The Next 30 Years: Investing in the Transition to a More Sustainable Economy
The next 30 years will require an epochal transition from an industrial-age economy where negative long-term environmental and social externalities are ignored to a sustainable economy where future growth is accompanied by dramatically improved environmental and social outcomes. The future of human civilization as well as countless species, and indeed of nature itself, depends on it.
The transition to a more sustainable economy will require far more intentionality than we see today, in the sense that businesses, capital markets, civil society and governments will need to reach a broad consensus on goals and set a course to reach them. We should not underestimate the immensity of this challenge. Moving to a “sustainable economy” goes beyond achieving net zero emissions by midcentury to avert a climate catastrophe – an ambitious agenda in and of itself – but to a much broader transition from a depletive economic model to a more circular, restorative economic model.
Not only are global temperatures rising but oceans and marine life are choking to death on plastic. Not only are polar ice caps melting but clean water, wetlands, fisheries and natural food systems are endangered. Not only are biblical storms, fires and floods becoming everyday news events but habitat destruction, biodiversity loss and species extinctions are proceeding at alarming rates. Planet Earth is remarkably resilient, but climate change is only the most prominent among a growing, interrelated matrix of environmental disruptions that is truly existential.

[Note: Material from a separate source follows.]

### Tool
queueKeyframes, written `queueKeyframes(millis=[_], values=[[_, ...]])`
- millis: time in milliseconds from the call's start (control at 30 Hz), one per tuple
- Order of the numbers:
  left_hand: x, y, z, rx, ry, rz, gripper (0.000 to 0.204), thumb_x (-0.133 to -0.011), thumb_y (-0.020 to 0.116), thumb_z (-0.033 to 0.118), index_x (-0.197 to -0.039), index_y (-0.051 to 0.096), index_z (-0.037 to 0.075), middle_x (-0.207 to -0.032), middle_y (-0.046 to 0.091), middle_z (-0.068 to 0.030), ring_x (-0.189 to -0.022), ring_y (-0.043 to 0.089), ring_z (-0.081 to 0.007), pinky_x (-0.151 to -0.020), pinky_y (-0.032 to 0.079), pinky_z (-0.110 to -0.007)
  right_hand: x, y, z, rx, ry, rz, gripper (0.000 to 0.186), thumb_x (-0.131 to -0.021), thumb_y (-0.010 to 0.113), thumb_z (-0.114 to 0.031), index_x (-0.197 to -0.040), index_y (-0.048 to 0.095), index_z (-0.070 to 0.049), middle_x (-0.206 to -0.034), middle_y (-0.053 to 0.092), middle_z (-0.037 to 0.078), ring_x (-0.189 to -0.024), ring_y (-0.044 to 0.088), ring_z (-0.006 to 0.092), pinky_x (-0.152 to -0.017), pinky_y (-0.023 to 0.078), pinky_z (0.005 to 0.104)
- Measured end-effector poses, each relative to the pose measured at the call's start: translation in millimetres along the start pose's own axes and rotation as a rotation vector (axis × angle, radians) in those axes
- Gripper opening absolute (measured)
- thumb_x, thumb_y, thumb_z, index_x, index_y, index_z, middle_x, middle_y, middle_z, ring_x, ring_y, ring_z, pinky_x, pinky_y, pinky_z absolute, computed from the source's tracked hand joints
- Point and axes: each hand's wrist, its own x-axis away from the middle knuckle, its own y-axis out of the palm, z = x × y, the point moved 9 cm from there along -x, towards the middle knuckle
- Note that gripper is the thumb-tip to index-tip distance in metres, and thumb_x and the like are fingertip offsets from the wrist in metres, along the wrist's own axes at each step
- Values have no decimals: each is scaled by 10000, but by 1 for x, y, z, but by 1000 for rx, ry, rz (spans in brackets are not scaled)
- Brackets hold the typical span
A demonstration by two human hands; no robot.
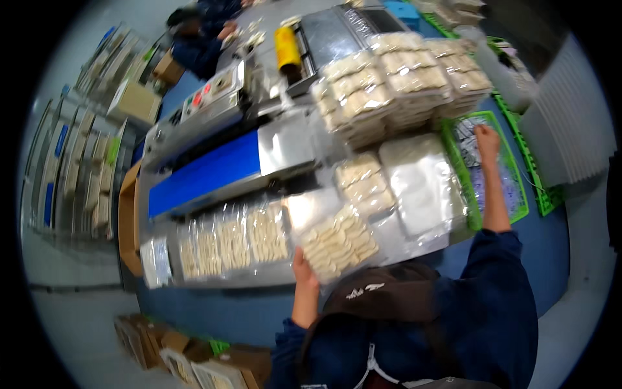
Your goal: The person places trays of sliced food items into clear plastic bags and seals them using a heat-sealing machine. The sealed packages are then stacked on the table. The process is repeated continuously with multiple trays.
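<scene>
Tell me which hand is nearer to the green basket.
Right. The right hand is at packets in the green basket; the left hand is farther left, at a food bag.

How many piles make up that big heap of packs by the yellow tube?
3, side by side: left pile, middle pile, right pile, all right of the yellow tube. More may hide behind.

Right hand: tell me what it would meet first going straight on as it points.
The right hand would likely meet the small silvery packets first, in the green basket; depth is unclear, so it may be touching them or just above.
</scene>
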Motion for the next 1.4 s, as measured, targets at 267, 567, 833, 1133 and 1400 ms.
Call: queueKeyframes(millis=[267,567,833,1133,1400], values=[[1,30,2,149,-156,-238,754,-733,621,376,-1301,299,-2,-1284,389,-209,-1166,397,-364,-980,322,-474,218,112,-201,-275,-206,-929,115,-685,590,-77,-726,655,9,-660,632,42,-555,553,115,-541,452,247],[36,-30,21,166,-12,-198,748,-751,639,339,-1322,267,30,-1318,370,-147,-1205,370,-309,-996,316,-446,241,196,-253,-341,-242,-985,247,-753,534,-99,-978,627,-54,-771,643,102,-680,604,147,-617,470,264],[2,-74,-12,189,100,27,572,-829,563,328,-1281,335,62,-1270,435,-89,-1200,380,-218,-1007,294,-410,346,200,-258,-192,-499,-1035,277,-782,570,-168,-1021,587,-29,-897,607,202,-815,599,316,-725,469,353],[36,-84,3,-931,-164,496,372,-800,605,334,-957,549,1,-955,585,-130,-822,574,-235,-695,468,-345,228,59,-40,-14,-99,-434,195,-797,562,-73,-965,604,19,-847,633,131,-762,596,150,-692,466,257],[63,-41,163,-1778,963,941,326,-758,593,194,-998,550,-24,-916,574,-176,-838,527,-330,-750,419,-395,217,42,-1,292,-164,-374,162,-740,588,-170,-771,565,-13,-706,540,137,-710,524,276,-658,404,378]])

To complicate matters further, we need to understand that the task before us is not confined to environmental challenges; the transition to a more sustainable economy must be accompanied by a transition to a more equitable society. This will require repairing and strengthening the social fabric across a range of issues including pay equity and fairness, worker health and safety, paid leave and flexible work, improved access to health care, nutrition, child and elder care, education and finance as well as a host of demographic and human capital issues such as diversity, inclusion and gender equity. Growing inequality, exclusion, marginalization and oppression in a world of haves and have-nots is quite simply not a foundation on which to build a sustainable future.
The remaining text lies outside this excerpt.